▶ Task details
Every line below should be repeated exactly.

▶ Collected data
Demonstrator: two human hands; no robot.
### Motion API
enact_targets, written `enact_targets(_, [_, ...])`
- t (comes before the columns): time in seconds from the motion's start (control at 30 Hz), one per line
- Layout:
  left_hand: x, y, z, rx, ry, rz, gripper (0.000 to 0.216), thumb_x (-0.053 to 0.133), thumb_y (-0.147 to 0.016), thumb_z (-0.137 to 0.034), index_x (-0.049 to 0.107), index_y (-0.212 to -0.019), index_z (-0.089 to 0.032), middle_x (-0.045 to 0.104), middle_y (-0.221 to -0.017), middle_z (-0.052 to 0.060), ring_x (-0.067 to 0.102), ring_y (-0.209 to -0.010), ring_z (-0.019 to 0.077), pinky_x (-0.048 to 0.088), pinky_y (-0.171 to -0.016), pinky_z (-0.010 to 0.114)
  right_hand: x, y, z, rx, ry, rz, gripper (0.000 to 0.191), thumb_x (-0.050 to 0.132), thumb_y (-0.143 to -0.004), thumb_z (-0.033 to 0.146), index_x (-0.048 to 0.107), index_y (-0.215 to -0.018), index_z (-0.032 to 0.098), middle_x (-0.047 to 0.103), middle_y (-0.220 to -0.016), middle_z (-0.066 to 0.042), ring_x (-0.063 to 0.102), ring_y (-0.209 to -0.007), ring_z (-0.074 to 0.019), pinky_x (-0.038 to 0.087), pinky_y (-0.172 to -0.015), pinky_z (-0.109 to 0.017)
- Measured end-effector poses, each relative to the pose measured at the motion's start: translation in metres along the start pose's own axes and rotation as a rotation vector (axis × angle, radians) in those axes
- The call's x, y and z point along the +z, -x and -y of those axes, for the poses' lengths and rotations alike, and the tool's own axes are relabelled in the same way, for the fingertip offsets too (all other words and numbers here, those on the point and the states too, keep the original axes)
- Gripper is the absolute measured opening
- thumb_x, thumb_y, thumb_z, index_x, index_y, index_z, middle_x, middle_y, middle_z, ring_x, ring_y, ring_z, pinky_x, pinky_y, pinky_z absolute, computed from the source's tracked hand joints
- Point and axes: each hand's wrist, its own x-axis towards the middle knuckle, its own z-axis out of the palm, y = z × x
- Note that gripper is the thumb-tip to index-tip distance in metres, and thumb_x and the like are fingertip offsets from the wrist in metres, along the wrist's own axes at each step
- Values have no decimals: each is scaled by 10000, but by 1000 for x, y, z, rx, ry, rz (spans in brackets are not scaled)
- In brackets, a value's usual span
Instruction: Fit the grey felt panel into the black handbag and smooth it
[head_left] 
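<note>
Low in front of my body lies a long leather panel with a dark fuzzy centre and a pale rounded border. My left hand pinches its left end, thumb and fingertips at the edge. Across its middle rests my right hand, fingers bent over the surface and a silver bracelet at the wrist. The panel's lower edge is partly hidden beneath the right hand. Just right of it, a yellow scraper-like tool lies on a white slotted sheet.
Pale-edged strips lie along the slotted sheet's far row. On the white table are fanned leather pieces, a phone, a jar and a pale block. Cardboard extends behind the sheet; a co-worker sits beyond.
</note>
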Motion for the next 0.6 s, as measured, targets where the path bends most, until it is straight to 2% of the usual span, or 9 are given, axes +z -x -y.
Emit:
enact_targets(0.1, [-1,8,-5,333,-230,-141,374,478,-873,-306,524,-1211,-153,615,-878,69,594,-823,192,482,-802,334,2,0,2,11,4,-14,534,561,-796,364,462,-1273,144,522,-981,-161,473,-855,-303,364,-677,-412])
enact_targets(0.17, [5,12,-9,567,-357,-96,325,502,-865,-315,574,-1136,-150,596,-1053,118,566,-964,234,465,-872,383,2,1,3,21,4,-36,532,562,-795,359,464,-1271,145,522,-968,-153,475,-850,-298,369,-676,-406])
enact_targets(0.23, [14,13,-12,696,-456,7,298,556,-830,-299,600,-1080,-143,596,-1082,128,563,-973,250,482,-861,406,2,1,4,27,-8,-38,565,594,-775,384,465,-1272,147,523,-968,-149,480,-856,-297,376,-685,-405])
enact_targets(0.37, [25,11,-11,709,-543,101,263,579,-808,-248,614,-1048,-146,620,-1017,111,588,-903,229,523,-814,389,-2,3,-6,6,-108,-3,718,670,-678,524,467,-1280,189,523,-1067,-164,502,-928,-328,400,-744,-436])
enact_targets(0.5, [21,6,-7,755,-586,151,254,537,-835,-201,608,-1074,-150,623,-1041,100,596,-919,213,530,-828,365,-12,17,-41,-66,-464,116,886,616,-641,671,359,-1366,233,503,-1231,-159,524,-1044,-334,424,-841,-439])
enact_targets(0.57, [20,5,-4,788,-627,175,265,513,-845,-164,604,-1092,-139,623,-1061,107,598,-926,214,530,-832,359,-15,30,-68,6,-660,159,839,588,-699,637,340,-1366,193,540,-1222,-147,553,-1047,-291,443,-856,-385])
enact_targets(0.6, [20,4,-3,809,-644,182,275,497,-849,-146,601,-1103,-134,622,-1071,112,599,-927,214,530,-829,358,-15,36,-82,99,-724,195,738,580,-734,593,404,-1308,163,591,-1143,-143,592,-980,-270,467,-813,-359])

▶ Solved problem
Demonstrator: two human hands; no robot.
### Motion API
enact_targets, written `enact_targets(_, [_, ...])`
- t (comes before the columns): time in seconds from the motion's start (control at 30 Hz), one per line
- Layout:
  left_hand: x, y, z, rx, ry, rz, gripper (0.000 to 0.216), thumb_x (-0.053 to 0.133), thumb_y (-0.147 to 0.016), thumb_z (-0.137 to 0.034), index_x (-0.049 to 0.107), index_y (-0.212 to -0.019), index_z (-0.089 to 0.032), middle_x (-0.045 to 0.104), middle_y (-0.221 to -0.017), middle_z (-0.052 to 0.060), ring_x (-0.067 to 0.102), ring_y (-0.209 to -0.010), ring_z (-0.019 to 0.077), pinky_x (-0.048 to 0.088), pinky_y (-0.171 to -0.016), pinky_z (-0.010 to 0.114)
  right_hand: x, y, z, rx, ry, rz, gripper (0.000 to 0.191), thumb_x (-0.050 to 0.132), thumb_y (-0.143 to -0.004), thumb_z (-0.033 to 0.146), index_x (-0.048 to 0.107), index_y (-0.215 to -0.018), index_z (-0.032 to 0.098), middle_x (-0.047 to 0.103), middle_y (-0.220 to -0.016), middle_z (-0.066 to 0.042), ring_x (-0.063 to 0.102), ring_y (-0.209 to -0.007), ring_z (-0.074 to 0.019), pinky_x (-0.038 to 0.087), pinky_y (-0.172 to -0.015), pinky_z (-0.109 to 0.017)
- Measured end-effector poses, each relative to the pose measured at the motion's start: translation in metres along the start pose's own axes and rotation as a rotation vector (axis × angle, radians) in those axes
- The call's x, y and z point along the +z, -x and -y of those axes, for the poses' lengths and rotations alike, and the tool's own axes are relabelled in the same way, for the fingertip offsets too (all other words and numbers here, those on the point and the states too, keep the original axes)
- Gripper is the absolute measured opening
- thumb_x, thumb_y, thumb_z, index_x, index_y, index_z, middle_x, middle_y, middle_z, ring_x, ring_y, ring_z, pinky_x, pinky_y, pinky_z absolute, computed from the source's tracked hand joints
- Point and axes: each hand's wrist, its own x-axis towards the middle knuckle, its own z-axis out of the palm, y = z × x
- Note that gripper is the thumb-tip to index-tip distance in metres, and thumb_x and the like are fingertip offsets from the wrist in metres, along the wrist's own axes at each step
- Values have no decimals: each is scaled by 10000, but by 1000 for x, y, z, rx, ry, rz (spans in brackets are not scaled)
- In brackets, a value's usual span
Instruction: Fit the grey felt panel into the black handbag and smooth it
[head_left] 
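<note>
Low in front of my body lies a long leather panel with a dark fuzzy centre and a pale rounded border. My left hand pinches its left end, thumb and fingertips at the edge. Across its middle rests my right hand, fingers bent over the surface and a silver bracelet at the wrist. The panel's lower edge is partly hidden beneath the right hand. Just right of it, a yellow scraper-like tool lies on a white slotted sheet.
Pale-edged strips lie along the slotted sheet's far row. On the white table are fanned leather pieces, a phone, a jar and a pale block. Cardboard extends behind the sheet; a co-worker sits beyond.
</note>
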Motion for the next 0.6 s, as measured, targets where the path bends most, until it is straight to 2% of the usual span, or 9 are given, axes +z -x -y.
Emit:
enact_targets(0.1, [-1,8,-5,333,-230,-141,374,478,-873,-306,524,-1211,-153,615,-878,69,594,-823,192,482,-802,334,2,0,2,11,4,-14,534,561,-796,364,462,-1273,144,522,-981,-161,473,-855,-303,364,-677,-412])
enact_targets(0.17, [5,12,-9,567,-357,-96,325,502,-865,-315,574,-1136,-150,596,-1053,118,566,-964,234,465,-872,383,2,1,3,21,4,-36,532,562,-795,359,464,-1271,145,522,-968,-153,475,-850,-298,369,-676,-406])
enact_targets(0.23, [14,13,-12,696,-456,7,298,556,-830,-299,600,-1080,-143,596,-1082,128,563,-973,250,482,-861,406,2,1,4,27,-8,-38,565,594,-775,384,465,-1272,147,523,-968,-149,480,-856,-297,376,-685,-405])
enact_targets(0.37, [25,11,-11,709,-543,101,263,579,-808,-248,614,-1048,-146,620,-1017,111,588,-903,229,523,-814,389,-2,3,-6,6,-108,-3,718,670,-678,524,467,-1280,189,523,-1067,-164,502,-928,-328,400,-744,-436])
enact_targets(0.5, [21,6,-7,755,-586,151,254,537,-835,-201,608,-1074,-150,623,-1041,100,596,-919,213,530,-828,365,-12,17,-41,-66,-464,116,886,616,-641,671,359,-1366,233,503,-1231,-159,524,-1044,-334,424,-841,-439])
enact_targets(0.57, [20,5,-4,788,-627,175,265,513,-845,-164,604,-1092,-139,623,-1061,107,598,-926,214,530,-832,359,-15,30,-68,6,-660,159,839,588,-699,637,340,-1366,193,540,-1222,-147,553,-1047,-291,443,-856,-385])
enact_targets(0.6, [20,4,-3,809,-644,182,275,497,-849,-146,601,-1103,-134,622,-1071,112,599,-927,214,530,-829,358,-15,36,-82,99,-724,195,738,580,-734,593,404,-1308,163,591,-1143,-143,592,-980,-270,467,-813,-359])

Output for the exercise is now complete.